> **WORK REQUEST**
Take the line that contains "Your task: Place" and each line after it in the material below, and transcribe them exactly, stopping at the end.

> **INFORMATION SHOWN**
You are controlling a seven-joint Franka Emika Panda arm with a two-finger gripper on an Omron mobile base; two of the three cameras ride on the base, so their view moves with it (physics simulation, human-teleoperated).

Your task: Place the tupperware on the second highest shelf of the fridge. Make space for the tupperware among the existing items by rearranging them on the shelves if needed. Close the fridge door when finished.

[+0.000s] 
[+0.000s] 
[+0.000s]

> **SOLUTION BELOW**
Your task: Place the tupperware on the second highest shelf of the fridge. Make space for the tupperware among the existing items by rearranging them on the shelves if needed. Close the fridge door when finished.

[+0.000s] 
[+0.000s] 
[+0.000s]

The response is finished.